**INSTRUCTIONS TO FOLLOW**
Because the lines must stay identical, write out the data without changing anything.

Dataset entries:
*** Block opens ***

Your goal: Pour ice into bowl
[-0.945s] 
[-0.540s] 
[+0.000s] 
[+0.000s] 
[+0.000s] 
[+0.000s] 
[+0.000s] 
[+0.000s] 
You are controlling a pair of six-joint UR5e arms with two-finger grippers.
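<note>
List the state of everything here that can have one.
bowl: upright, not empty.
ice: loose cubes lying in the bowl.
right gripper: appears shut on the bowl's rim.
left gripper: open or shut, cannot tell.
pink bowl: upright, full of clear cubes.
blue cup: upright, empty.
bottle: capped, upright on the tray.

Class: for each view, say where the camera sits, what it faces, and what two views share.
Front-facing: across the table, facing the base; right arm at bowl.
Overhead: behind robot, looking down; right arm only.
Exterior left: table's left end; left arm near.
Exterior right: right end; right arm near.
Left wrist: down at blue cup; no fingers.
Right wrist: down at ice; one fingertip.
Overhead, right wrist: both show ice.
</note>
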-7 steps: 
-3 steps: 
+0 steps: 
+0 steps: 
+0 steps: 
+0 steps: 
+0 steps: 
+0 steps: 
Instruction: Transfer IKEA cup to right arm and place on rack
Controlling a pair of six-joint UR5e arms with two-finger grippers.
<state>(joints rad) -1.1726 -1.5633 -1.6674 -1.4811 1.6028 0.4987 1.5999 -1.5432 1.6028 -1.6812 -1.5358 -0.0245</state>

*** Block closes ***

**SOLUTION TO THIS TASK**
Your goal: Pour ice into bowl
[-0.945s] 
[-0.540s] 
[+0.000s] 
[+0.000s] 
[+0.000s] 
[+0.000s] 
[+0.000s] 
[+0.000s] 
You are controlling a pair of six-joint UR5e arms with two-finger grippers.
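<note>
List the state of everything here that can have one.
bowl: upright, not empty.
ice: loose cubes lying in the bowl.
right gripper: appears shut on the bowl's rim.
left gripper: open or shut, cannot tell.
pink bowl: upright, full of clear cubes.
blue cup: upright, empty.
bottle: capped, upright on the tray.

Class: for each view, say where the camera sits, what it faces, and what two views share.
Front-facing: across the table, facing the base; right arm at bowl.
Overhead: behind robot, looking down; right arm only.
Exterior left: table's left end; left arm near.
Exterior right: right end; right arm near.
Left wrist: down at blue cup; no fingers.
Right wrist: down at ice; one fingertip.
Overhead, right wrist: both show ice.
</note>
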-7 steps: 
-3 steps: 
+0 steps: 
+0 steps: 
+0 steps: 
+0 steps: 
+0 steps: 
+0 steps: 
Instruction: Transfer IKEA cup to right arm and place on rack
Controlling a pair of six-joint UR5e arms with two-finger grippers.
<state>(joints rad) -1.1726 -1.5633 -1.6674 -1.4811 1.6028 0.4987 1.5999 -1.5432 1.6028 -1.6812 -1.5358 -0.0245</state>

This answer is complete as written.